§ What to work on:
Give all of the listing again word for word, with images excluded.

§ Supplied data:
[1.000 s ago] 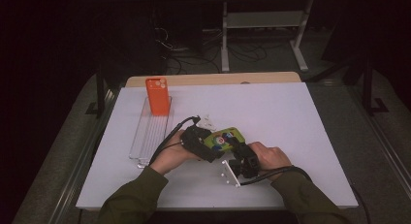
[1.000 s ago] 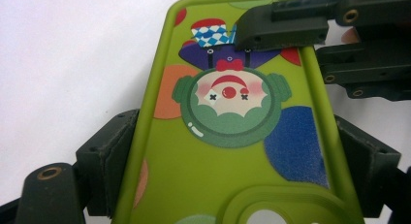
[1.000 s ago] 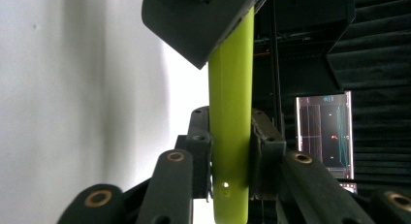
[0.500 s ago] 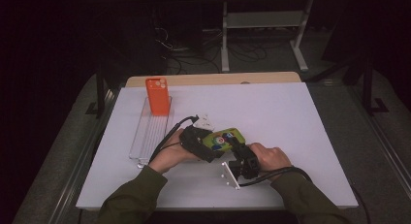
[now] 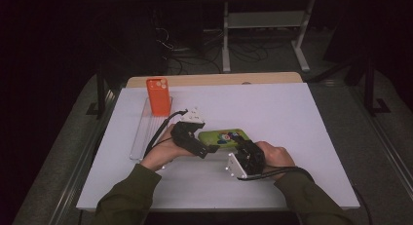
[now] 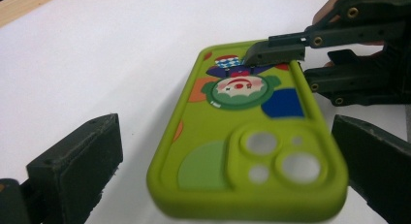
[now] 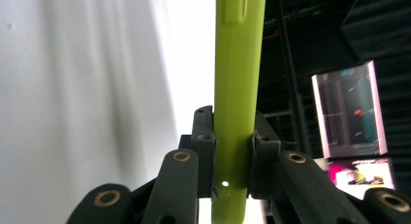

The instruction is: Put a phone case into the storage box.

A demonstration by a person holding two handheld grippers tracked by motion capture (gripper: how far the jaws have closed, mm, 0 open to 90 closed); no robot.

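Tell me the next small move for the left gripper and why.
Probably close the left gripper on the camera end of the green phone case. Its jaws stand open on either side of that end without touching, while the right gripper already pinches the far end, so closing would hold the case at both ends.

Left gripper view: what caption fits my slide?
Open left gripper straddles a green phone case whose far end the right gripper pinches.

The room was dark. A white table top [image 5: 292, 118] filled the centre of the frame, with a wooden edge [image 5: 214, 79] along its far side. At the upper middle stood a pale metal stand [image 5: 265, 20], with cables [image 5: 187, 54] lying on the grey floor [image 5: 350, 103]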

§ Your solution:
[1.000 s ago] 
[1.000 s ago] 
[1.000 s ago] 
[0.500 s ago] 
[now] 
[now] 
[now] 

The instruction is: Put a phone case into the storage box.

A demonstration by a person holding two handheld grippers tracked by motion capture (gripper: how far the jaws have closed, mm, 0 open to 90 closed); no robot.

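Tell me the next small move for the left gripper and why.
Probably close the left gripper on the camera end of the green phone case. Its jaws stand open on either side of that end without touching, while the right gripper already pinches the far end, so closing would hold the case at both ends.

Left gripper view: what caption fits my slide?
Open left gripper straddles a green phone case whose far end the right gripper pinches.

The room was dark. A white table top [image 5: 292, 118] filled the centre of the frame, with a wooden edge [image 5: 214, 79] along its far side. At the upper middle stood a pale metal stand [image 5: 265, 20], with cables [image 5: 187, 54] lying on the grey floor [image 5: 350, 103]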

Nothing else is needed for this exercise.